- _Instructions to follow_
Write out every entry precisely as given, leaving the pictures out.
** Recorded data follows **
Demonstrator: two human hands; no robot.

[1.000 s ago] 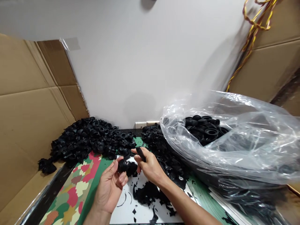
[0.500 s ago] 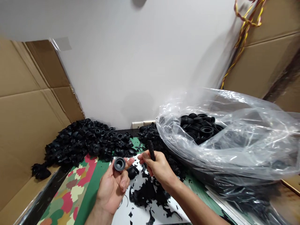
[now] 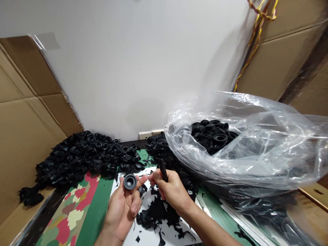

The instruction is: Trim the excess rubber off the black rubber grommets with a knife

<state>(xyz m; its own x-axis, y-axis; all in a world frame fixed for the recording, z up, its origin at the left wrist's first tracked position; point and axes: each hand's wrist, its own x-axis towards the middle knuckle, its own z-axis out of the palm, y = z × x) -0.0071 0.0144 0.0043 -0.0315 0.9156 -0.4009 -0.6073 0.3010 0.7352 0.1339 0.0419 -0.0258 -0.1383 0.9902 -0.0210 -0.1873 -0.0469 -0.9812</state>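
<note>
My left hand, palm up, holds a round black rubber boot between thumb and fingers, its open ring facing me. My right hand is closed around a dark pen-like tool that points upward; its working end is hidden. The fingertips of both hands are close together, just right of the rubber boot. Below them, black rubber scraps lie scattered on a white sheet. Another black piece, partly covered, sits behind my left fingers.
A heap of black rubber pieces is piled at the back left against cardboard. To the right, a clear plastic bag holds more ribbed black rubber boots. Twisted yellow-red wire hangs at the upper right.
The whole view has shifted, so the surroundings appear further left. My right hand has come slightly nearer the left fingertips. Both hands keep hold of the same things.
</note>
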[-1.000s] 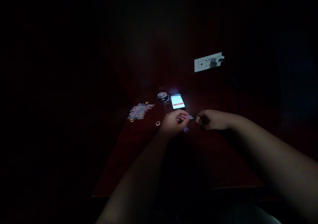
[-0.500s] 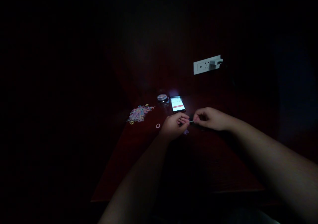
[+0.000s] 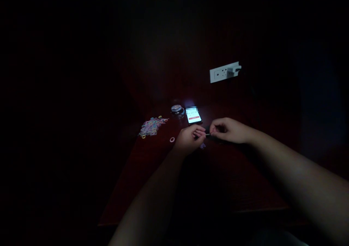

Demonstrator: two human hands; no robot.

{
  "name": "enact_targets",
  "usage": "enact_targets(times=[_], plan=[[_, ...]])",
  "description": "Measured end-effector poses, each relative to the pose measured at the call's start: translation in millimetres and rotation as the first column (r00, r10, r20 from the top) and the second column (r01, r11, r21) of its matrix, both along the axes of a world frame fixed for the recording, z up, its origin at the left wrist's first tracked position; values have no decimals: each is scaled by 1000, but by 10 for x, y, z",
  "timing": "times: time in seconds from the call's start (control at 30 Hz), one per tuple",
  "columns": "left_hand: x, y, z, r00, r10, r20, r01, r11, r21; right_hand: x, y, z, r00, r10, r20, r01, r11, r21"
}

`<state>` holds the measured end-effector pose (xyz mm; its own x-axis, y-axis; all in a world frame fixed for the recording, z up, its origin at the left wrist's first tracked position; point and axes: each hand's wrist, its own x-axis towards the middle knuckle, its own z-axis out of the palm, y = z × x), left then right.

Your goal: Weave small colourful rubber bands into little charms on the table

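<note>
My left hand point(image 3: 188, 139) and my right hand point(image 3: 227, 130) face each other over the dark red table. Both are closed in a pinch on a thin, pale elastic band point(image 3: 207, 134) stretched across the small gap between their fingertips. Below my left fingers lie a few purple bands point(image 3: 202, 146), partly covered by the hand. A pale pink ring-shaped hair tie point(image 3: 172, 139) rests just left of my left hand. Farther left is a loose heap of small coloured elastic bands point(image 3: 151, 126), with several yellow, blue and orange rings in it.
Behind my left hand a lit phone point(image 3: 194, 117) stands tilted up. Beside it is a small round jar point(image 3: 177, 111) with a lid. A white socket panel point(image 3: 225, 72) with a plug is on the wall. The table's front edge point(image 3: 261, 210) shows dimly; the surroundings are dark.
The view has shifted slightly, so everything sits a little farther left. Both hands keep their pinch on the band, and the gap between them looks slightly narrower.
</note>
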<state>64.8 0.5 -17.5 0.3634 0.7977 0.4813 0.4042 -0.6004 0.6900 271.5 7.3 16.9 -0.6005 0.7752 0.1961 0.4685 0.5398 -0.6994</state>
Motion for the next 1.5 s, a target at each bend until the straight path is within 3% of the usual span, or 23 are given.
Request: enact_targets(times=[0.27,0.5,0.77,1.33,1.5], plan=[[-7,-9,-8,1000,-4,-4,4,1000,-7,-8,8,-16,999,-33,41,31,999,37],[-15,-27,16,1000,15,-5,-15,1000,21,158,112,-13,948,-156,277,126,984,124],[-9,-29,9,1000,22,0,-22,1000,14,192,173,-50,908,-178,379,150,983,102],[-12,-31,14,1000,26,-8,-26,1000,13,155,170,-107,915,-147,375,137,989,54],[-9,-17,-13,999,38,-1,-38,999,16,147,176,-103,921,-230,314,195,971,139]])
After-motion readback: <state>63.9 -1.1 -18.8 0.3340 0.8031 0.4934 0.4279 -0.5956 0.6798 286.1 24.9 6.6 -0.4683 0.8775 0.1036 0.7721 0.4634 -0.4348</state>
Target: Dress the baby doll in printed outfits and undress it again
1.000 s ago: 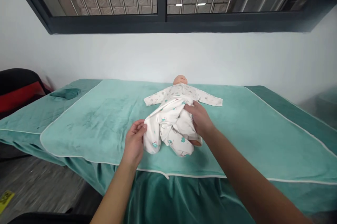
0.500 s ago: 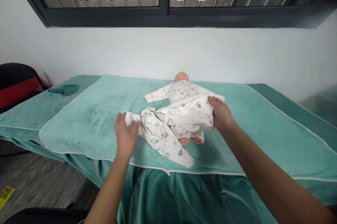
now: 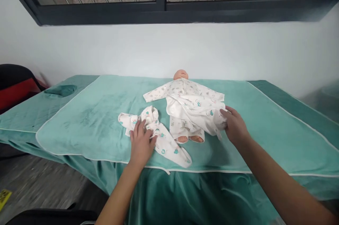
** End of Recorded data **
- _Exercise response_
Demonstrator: two human hands; no robot.

[1.000 s ago] 
[0.500 s ago] 
[now] 

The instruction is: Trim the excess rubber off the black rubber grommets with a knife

<state>(xyz m; its own x-axis, y-axis; all in a world frame fixed for the recording, z up, its origin at the left wrist's first tracked position; point and axes: each hand's wrist, its own x-axis towards the middle knuckle, its own z-axis out of the palm, y = z × x) -0.0071 0.0144 0.0043 -0.0315 0.9156 -0.4009 -0.6073 0.3010 0.7352 0.1339 0.0419 -0.0258 -0.1383 0.9902 -0.0210 -0.1873 -0.0469 -0.9812</state>
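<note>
My left hand, palm up, holds a round black rubber boot between thumb and fingers, its open ring facing me. My right hand is closed around a dark pen-like tool that points upward; its working end is hidden. The fingertips of both hands are close together, just right of the rubber boot. Below them, black rubber scraps lie scattered on a white sheet. Another black piece, partly covered, sits behind my left fingers.
A heap of black rubber pieces is piled at the back left against cardboard. To the right, a clear plastic bag holds more ribbed black rubber boots. Twisted yellow-red wire hangs at the upper right.
The whole view has shifted, so the surroundings appear further left. My right hand has come slightly nearer the left fingertips. Both hands keep hold of the same things.
</note>
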[-1.000s] 
[-0.500s] 
[+0.000s] 

Demonstrator: two human hands; no robot.

{
  "name": "enact_targets",
  "usage": "enact_targets(times=[_], plan=[[_, ...]])",
  "description": "Measured end-effector poses, each relative to the pose measured at the call's start: translation in millimetres and rotation as the first column (r00, r10, r20 from the top) and the second column (r01, r11, r21) of its matrix, both along the axes of a world frame fixed for the recording, z up, its origin at the left wrist's first tracked position; values have no decimals: each is scaled by 1000, but by 10 for x, y, z",
  "timing": "times: time in seconds from the call's start (control at 30 Hz), one per tuple",
  "columns": "left_hand: x, y, z, r00, r10, r20, r01, r11, r21; right_hand: x, y, z, r00, r10, r20, r01, r11, r21"
}

`<state>` holds the measured end-effector pose (xyz mm; its own x-axis, y-axis; all in a world frame fixed for the recording, z up, its origin at the left wrist's first tracked position; point and axes: each hand's wrist, its own x-axis towards the middle knuckle, its own z-axis out of the palm, y = z × x), left then right.

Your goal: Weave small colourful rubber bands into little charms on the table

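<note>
My left hand point(image 3: 188, 139) and my right hand point(image 3: 227, 130) face each other over the dark red table. Both are closed in a pinch on a thin, pale elastic band point(image 3: 207, 134) stretched across the small gap between their fingertips. Below my left fingers lie a few purple bands point(image 3: 202, 146), partly covered by the hand. A pale pink ring-shaped hair tie point(image 3: 172, 139) rests just left of my left hand. Farther left is a loose heap of small coloured elastic bands point(image 3: 151, 126), with several yellow, blue and orange rings in it.
Behind my left hand a lit phone point(image 3: 194, 117) stands tilted up. Beside it is a small round jar point(image 3: 177, 111) with a lid. A white socket panel point(image 3: 225, 72) with a plug is on the wall. The table's front edge point(image 3: 261, 210) shows dimly; the surroundings are dark.
The view has shifted slightly, so everything sits a little farther left. Both hands keep their pinch on the band, and the gap between them looks slightly narrower.
</note>
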<state>64.8 0.5 -17.5 0.3634 0.7977 0.4813 0.4042 -0.6004 0.6900 271.5 7.3 16.9 -0.6005 0.7752 0.1961 0.4685 0.5398 -0.6994</state>
Motion for the next 1.5 s, a target at each bend until the straight path is within 3% of the usual span, or 23 are given.
Request: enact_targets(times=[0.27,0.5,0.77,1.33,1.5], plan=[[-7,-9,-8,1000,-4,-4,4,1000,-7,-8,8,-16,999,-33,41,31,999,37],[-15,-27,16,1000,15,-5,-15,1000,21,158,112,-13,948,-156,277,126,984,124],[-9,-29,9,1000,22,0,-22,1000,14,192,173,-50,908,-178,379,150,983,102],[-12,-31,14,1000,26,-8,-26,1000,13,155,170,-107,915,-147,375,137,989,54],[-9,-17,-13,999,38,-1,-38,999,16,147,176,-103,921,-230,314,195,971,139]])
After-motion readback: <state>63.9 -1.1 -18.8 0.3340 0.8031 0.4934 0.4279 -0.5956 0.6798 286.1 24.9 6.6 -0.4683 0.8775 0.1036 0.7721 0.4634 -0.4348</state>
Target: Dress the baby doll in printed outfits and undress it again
1.000 s ago: 
0.500 s ago: 
now: 

This answer leaves nothing further to address.